#### EXERCISE
Please return exactly the lines from the top of the data through the line that contains "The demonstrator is", and skip all pictures.

#### DATASET EXTRACT
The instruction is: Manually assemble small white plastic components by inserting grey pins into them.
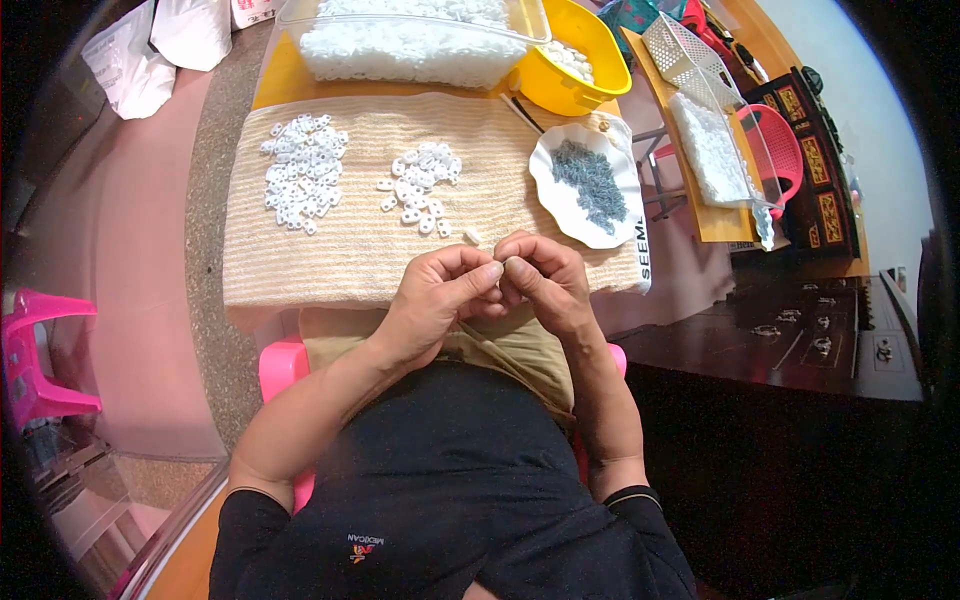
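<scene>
My left hand (450, 285) and my right hand (550, 282) meet over the near edge of a striped towel (350, 265). Thumbs and fingertips of both are pinched together around something too small and covered to make out. Just beyond the fingers lies one small white plastic piece (472, 236). Farther off is a loose cluster of white two-holed pieces (425, 180), with a larger pile of similar white pieces (303, 175) to its left. At the right, a white scalloped plate (544, 165) holds many small grey-blue metallic-looking parts (590, 185).
Behind the towel stand a clear bin (400, 50) full of white pieces and a yellow basin (560, 98). A thin dark stick (522, 113) lies near the plate. Rightward are a perforated white basket (690, 60) and a clear tray (710, 150). A pink stool (45, 350) stands left.
</scene>
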Available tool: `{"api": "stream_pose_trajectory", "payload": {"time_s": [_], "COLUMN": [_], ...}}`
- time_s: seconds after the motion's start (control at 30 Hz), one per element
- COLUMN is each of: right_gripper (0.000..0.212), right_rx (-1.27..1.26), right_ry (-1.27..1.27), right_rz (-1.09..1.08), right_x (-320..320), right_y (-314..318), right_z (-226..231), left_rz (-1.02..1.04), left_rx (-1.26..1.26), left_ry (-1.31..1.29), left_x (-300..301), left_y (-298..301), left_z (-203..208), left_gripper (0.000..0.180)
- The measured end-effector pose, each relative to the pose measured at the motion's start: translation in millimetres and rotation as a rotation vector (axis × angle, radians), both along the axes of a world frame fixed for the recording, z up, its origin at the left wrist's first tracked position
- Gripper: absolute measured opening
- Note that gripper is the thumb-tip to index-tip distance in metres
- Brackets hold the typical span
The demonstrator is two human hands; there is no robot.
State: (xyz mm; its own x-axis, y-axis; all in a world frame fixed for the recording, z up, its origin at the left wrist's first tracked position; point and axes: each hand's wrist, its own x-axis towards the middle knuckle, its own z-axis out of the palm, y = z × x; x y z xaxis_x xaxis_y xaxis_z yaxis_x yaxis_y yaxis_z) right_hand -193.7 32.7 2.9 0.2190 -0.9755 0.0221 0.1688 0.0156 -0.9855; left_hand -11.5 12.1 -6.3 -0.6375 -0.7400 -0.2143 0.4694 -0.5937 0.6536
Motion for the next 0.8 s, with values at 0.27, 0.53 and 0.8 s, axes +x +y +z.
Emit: {"api": "stream_pose_trajectory", "payload": {"time_s": [0.27, 0.53, 0.8], "right_gripper": [0.014, 0.014, 0.013], "right_rx": [-0.018, 0.094, 0.094], "right_ry": [-0.001, -0.198, -0.204], "right_rz": [-0.084, -0.216, -0.182], "right_x": [0.2, -0.8, 0.4], "right_y": [0.2, -2.3, -1.4], "right_z": [-7.6, -7.1, -9.1], "left_rz": [0.019, 0.019, 0.018], "left_rx": [-0.002, 0.044, 0.103], "left_ry": [-0.004, 0.034, 0.006], "left_x": [-1.3, -1.1, -0.9], "left_y": [-0.2, -2.7, -4.1], "left_z": [-0.5, -0.5, -2.3], "left_gripper": [0.015, 0.024, 0.019]}}
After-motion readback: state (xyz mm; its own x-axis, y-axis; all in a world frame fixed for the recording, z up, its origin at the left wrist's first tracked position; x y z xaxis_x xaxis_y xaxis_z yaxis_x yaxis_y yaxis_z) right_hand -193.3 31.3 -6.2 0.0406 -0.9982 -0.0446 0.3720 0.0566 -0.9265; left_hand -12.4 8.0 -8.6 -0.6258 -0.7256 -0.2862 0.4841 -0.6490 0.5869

#### PROBLEM SOLUTION
The instruction is: Manually assemble small white plastic components by inserting grey pins into them.
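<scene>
My left hand (450, 285) and my right hand (550, 282) meet over the near edge of a striped towel (350, 265). Thumbs and fingertips of both are pinched together around something too small and covered to make out. Just beyond the fingers lies one small white plastic piece (472, 236). Farther off is a loose cluster of white two-holed pieces (425, 180), with a larger pile of similar white pieces (303, 175) to its left. At the right, a white scalloped plate (544, 165) holds many small grey-blue metallic-looking parts (590, 185).
Behind the towel stand a clear bin (400, 50) full of white pieces and a yellow basin (560, 98). A thin dark stick (522, 113) lies near the plate. Rightward are a perforated white basket (690, 60) and a clear tray (710, 150). A pink stool (45, 350) stands left.
</scene>
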Available tool: `{"api": "stream_pose_trajectory", "payload": {"time_s": [_], "COLUMN": [_], ...}}`
- time_s: seconds after the motion's start (control at 30 Hz), one per element
- COLUMN is each of: right_gripper (0.000..0.212), right_rx (-1.27..1.26), right_ry (-1.27..1.27), right_rz (-1.09..1.08), right_x (-320..320), right_y (-314..318), right_z (-226..231), left_rz (-1.02..1.04), left_rx (-1.26..1.26), left_ry (-1.31..1.29), left_x (-300..301), left_y (-298..301), left_z (-203..208), left_gripper (0.000..0.180)
- The measured end-effector pose, each relative to the pose measured at the motion's start: translation in millimetres and rotation as a rotation vector (axis × angle, radians), both along the axes of a world frame fixed for the recording, z up, its origin at the left wrist's first tracked position
- Gripper: absolute measured opening
- Note that gripper is the thumb-tip to index-tip distance in metres
- Brackets hold the typical span
The demonstrator is two human hands; there is no robot.

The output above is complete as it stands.